The Big Feature: Interview with FDJ’s Sebastien Chavanel’

I’m chatting to one of VeloVoices’ guest columnists Seb Chavanel who last year shared his experiences with us as poisson-pilote for French sprinter Nacer Bouhanni. This year he’s fulfilling a similar role for Arnaud Demare and the duo will be in action at this weekend’s Vattenfall Cyclassics in Hamburg. 
Sheree: Why don’t you tell us about how and when you started racing? 

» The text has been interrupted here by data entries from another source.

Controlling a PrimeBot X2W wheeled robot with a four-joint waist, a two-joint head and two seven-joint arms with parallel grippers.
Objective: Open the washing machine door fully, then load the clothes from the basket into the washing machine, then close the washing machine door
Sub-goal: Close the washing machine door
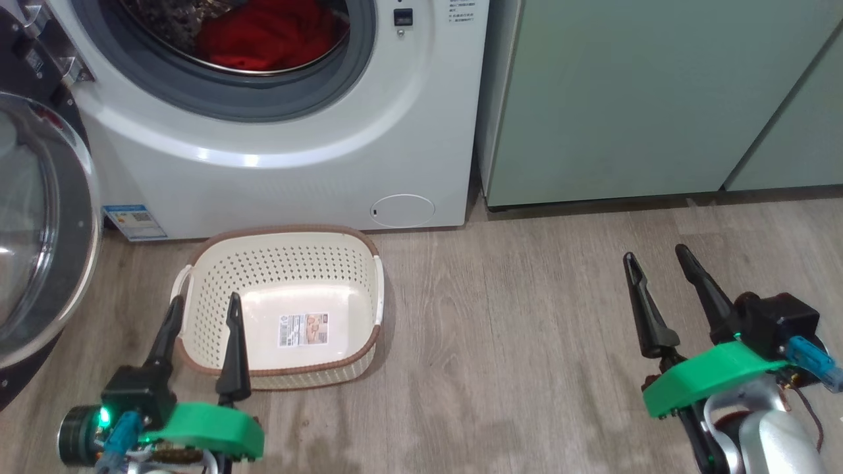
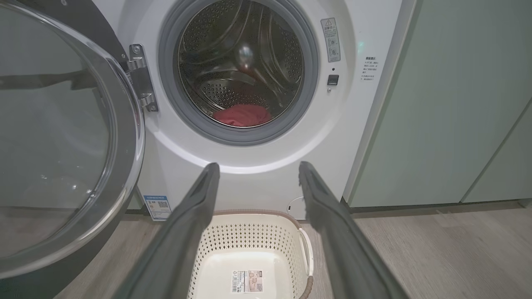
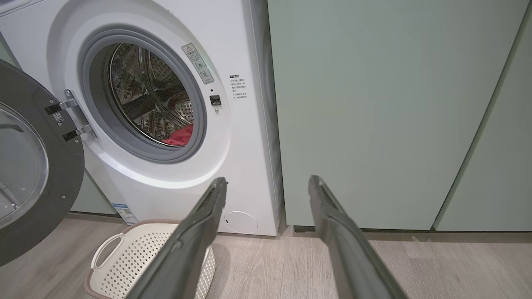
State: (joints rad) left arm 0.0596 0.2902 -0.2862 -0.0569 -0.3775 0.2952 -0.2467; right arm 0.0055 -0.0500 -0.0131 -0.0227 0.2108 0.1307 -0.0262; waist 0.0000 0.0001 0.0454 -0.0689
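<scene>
The white washing machine [image 1: 296, 171] [image 2: 266, 166] [image 3: 245, 137] stands with its door [image 1: 39, 237] [image 2: 62, 137] [image 3: 29, 166] swung wide open to the left. Red clothes [image 1: 270, 36] [image 2: 242, 115] [image 3: 181, 136] lie in the steel drum. On the floor before the machine sits the cream basket [image 1: 283, 263] [image 2: 249, 245] [image 3: 137, 253], nothing in it but a label sticker. My left gripper [image 1: 204, 309] [image 2: 257, 172] hovers open at the basket's near left corner, holding nothing. To the right, over bare floor, my right gripper [image 1: 655, 253] [image 3: 268, 182] is open too, with nothing between its fingers.
Pale green cabinets [image 1: 658, 99] [image 2: 449, 104] [image 3: 395, 112] stand right of the washer. A small round white flap [image 1: 402, 210] sits low on the washer front. Grey wood floor [image 1: 527, 342] spreads between the basket and my right arm.
</scene>
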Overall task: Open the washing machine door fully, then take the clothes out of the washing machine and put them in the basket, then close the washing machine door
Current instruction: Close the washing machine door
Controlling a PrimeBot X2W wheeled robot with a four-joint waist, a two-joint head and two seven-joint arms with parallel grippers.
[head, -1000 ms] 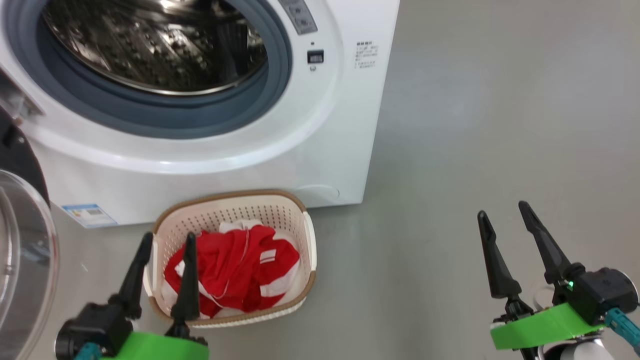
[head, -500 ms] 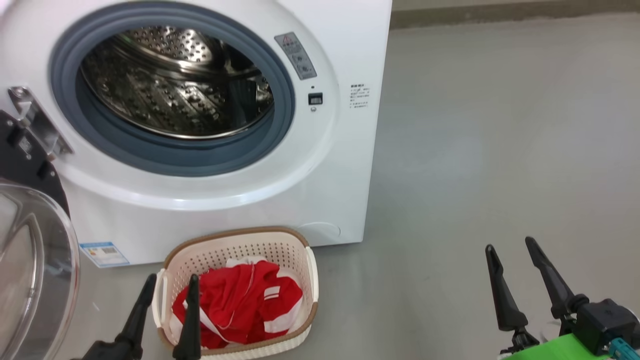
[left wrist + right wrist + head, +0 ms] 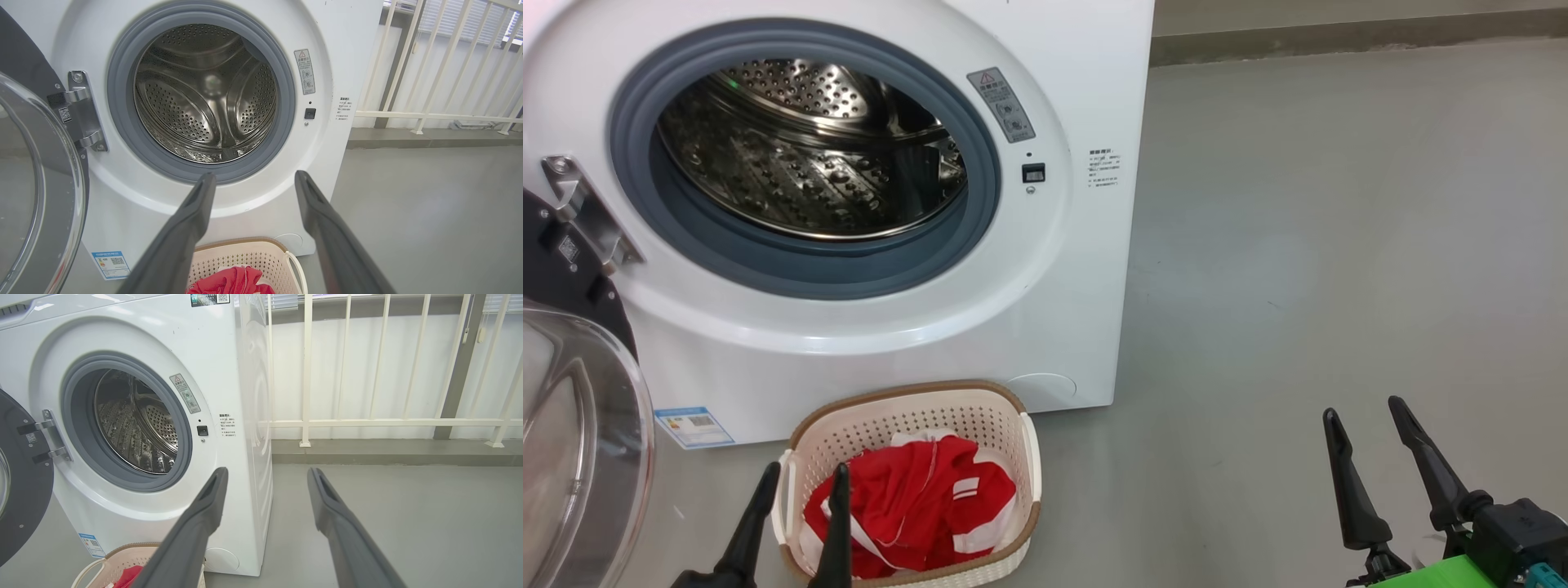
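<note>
clothes (image 3: 915,506) crumpled red fabric, basket (image 3: 915,418) perforated plastic, drum (image 3: 809,175) dimpled steel

The big white boxy front-loading washing machine (image 3: 1054,327) stands on the grey concrete floor (image 3: 1339,245), with its round black glass-windowed door (image 3: 580,457) swung out at the left of the drum opening. The small cream perforated plastic basket (image 3: 890,429) sits on the floor just before the machine's lower front. The red-and-white fabric clothes (image 3: 907,506) lie inside it. A white barred railing (image 3: 367,422) runs behind, right of the machine.
</note>
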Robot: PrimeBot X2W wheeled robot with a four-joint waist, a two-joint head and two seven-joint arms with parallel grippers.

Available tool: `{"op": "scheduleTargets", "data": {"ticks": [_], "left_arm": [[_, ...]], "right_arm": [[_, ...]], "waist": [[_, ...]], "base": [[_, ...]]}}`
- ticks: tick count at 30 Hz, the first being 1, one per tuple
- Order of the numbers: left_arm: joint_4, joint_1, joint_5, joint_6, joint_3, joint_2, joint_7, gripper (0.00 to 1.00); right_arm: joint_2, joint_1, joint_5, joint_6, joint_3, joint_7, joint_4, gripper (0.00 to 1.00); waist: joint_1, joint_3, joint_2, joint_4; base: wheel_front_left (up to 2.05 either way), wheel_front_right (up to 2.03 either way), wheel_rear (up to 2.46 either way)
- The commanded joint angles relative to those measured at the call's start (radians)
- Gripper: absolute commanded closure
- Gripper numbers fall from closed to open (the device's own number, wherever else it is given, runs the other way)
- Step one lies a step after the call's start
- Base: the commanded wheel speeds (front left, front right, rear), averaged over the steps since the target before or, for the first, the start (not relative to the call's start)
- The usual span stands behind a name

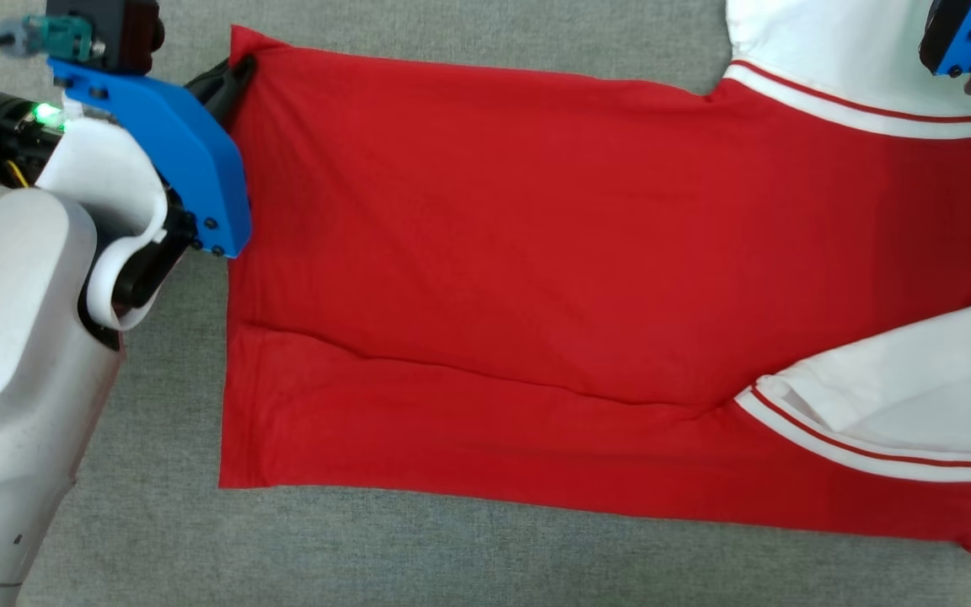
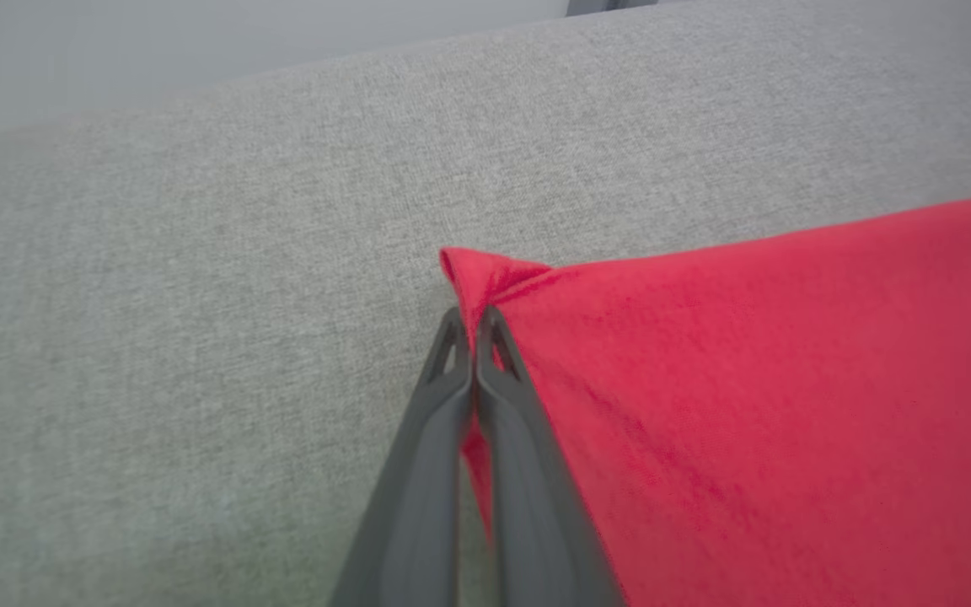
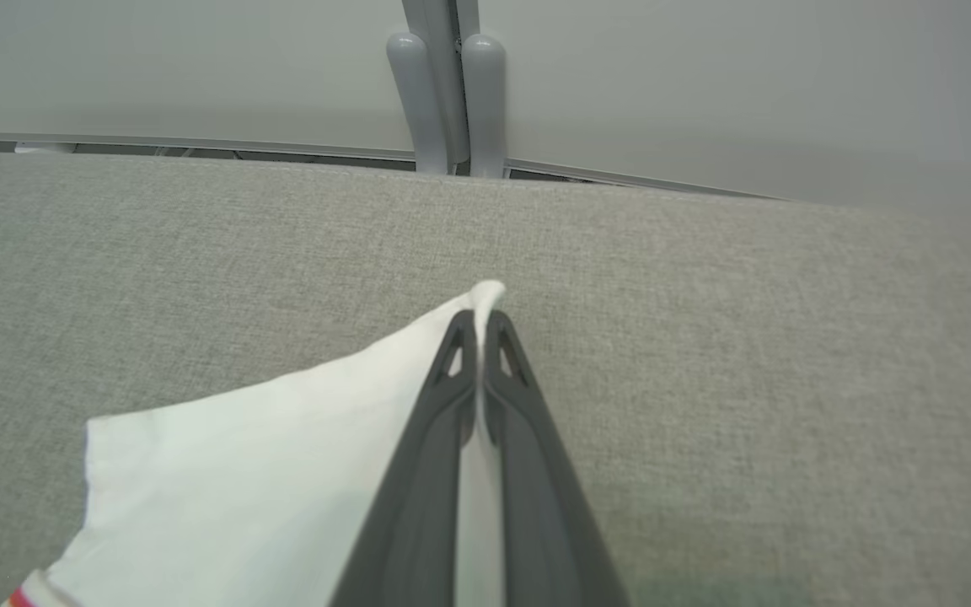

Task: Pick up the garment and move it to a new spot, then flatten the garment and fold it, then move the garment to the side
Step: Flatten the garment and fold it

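The garment (image 1: 536,278) is a red shirt with white, red-striped sleeves, spread across the grey fabric surface (image 1: 452,556). My left gripper (image 1: 233,76) is shut on the garment's far left corner; the left wrist view shows its fingers (image 2: 473,354) pinching the red corner (image 2: 477,274). The right gripper (image 3: 477,324) is shut on the tip of the far white sleeve (image 3: 283,447); in the head view its blue housing (image 1: 966,34) sits at the top right over that sleeve (image 1: 831,42). A second white sleeve (image 1: 898,388) lies folded over the red body at the near right.
The grey surface's far edge (image 3: 199,156) runs close beyond the right gripper, with a pale wall and a grey upright post (image 3: 443,84) behind it. A long crease (image 1: 485,375) crosses the lower part of the garment.
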Motion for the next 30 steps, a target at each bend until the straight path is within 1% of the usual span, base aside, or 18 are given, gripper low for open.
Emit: {"op": "scheduleTargets", "data": {"ticks": [1,6,10,11,14,16,21,24,30], "left_arm": [[0.01,0.016,0.009,0.004,0.009,0.005,-0.032,1.0],[0.028,0.107,-0.01,-0.02,0.024,-0.005,-0.166,1.0],[0.02,0.198,-0.022,-0.041,0.016,-0.003,-0.265,1.0],[0.02,0.198,-0.022,-0.041,0.016,-0.003,-0.265,1.0],[0.0,0.265,-0.031,-0.057,0.012,0.002,-0.342,1.0],[-0.013,0.304,-0.022,-0.064,0.004,0.02,-0.391,1.0],[-0.018,0.393,-0.012,-0.072,-0.025,0.043,-0.471,1.0],[-0.007,0.42,0.014,-0.074,-0.051,0.06,-0.503,1.0],[0.033,0.435,0.074,-0.076,-0.094,0.088,-0.571,1.0]], "right_arm": [[-0.011,0.029,0.018,0.0,0.003,-0.014,-0.014,1.0],[-0.037,0.109,0.095,0.0,0.035,-0.032,-0.075,1.0],[-0.059,0.208,0.189,0.0,0.067,-0.03,-0.171,1.0],[-0.059,0.208,0.189,0.0,0.067,-0.03,-0.171,1.0],[-0.085,0.3,0.263,0.0,0.089,-0.015,-0.263,1.0],[-0.104,0.368,0.311,0.0,0.097,0.001,-0.327,1.0],[-0.149,0.556,0.403,0.0,0.071,0.044,-0.474,1.0],[-0.15,0.669,0.43,0.0,0.046,0.075,-0.556,1.0],[-0.105,0.853,0.443,0.0,-0.013,0.114,-0.692,1.0]], "waist": [[0.0,-0.026,0.0,-0.021],[0.0,-0.1,0.0,-0.051],[0.0,-0.16,0.0,-0.069],[0.0,-0.16,0.0,-0.069],[0.0,-0.203,0.0,-0.078],[0.0,-0.228,0.0,-0.083],[0.0,-0.285,0.0,-0.082],[0.0,-0.307,0.0,-0.085],[0.0,-0.323,0.0,-0.099]], "base": [[0.0,0.0,0.0],[0.0,0.0,0.0],[0.0,0.0,0.0],[0.0,0.0,0.0],[0.0,0.0,0.0],[0.0,0.0,0.0],[0.0,0.0,0.0],[0.0,0.0,0.0],[0.0,0.0,0.0]]}}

Seb: I started riding when I was six because my dad rode and I loved watching the Tour. I began racing on the weekends when I was 12 with my friends and it seemed to help the week pass more quickly. I still worked hard at school as it was never my intention initially to be a professional rider. When I was 20, and training to be a landscape gardener, I was invited to join a new French first division team sponsored by Agritubel which offered me the opportunity to work in its factory. I terminated my studies and started working the early shift which left me plenty of time for training. I won numerous races in the Loire-Atlantique region and in 2002 I was taken on by Vendee U (now Europcar) and became a full-time professional racer.

2003 Seb at Brioche La Boulangere (image: Cycling Archives)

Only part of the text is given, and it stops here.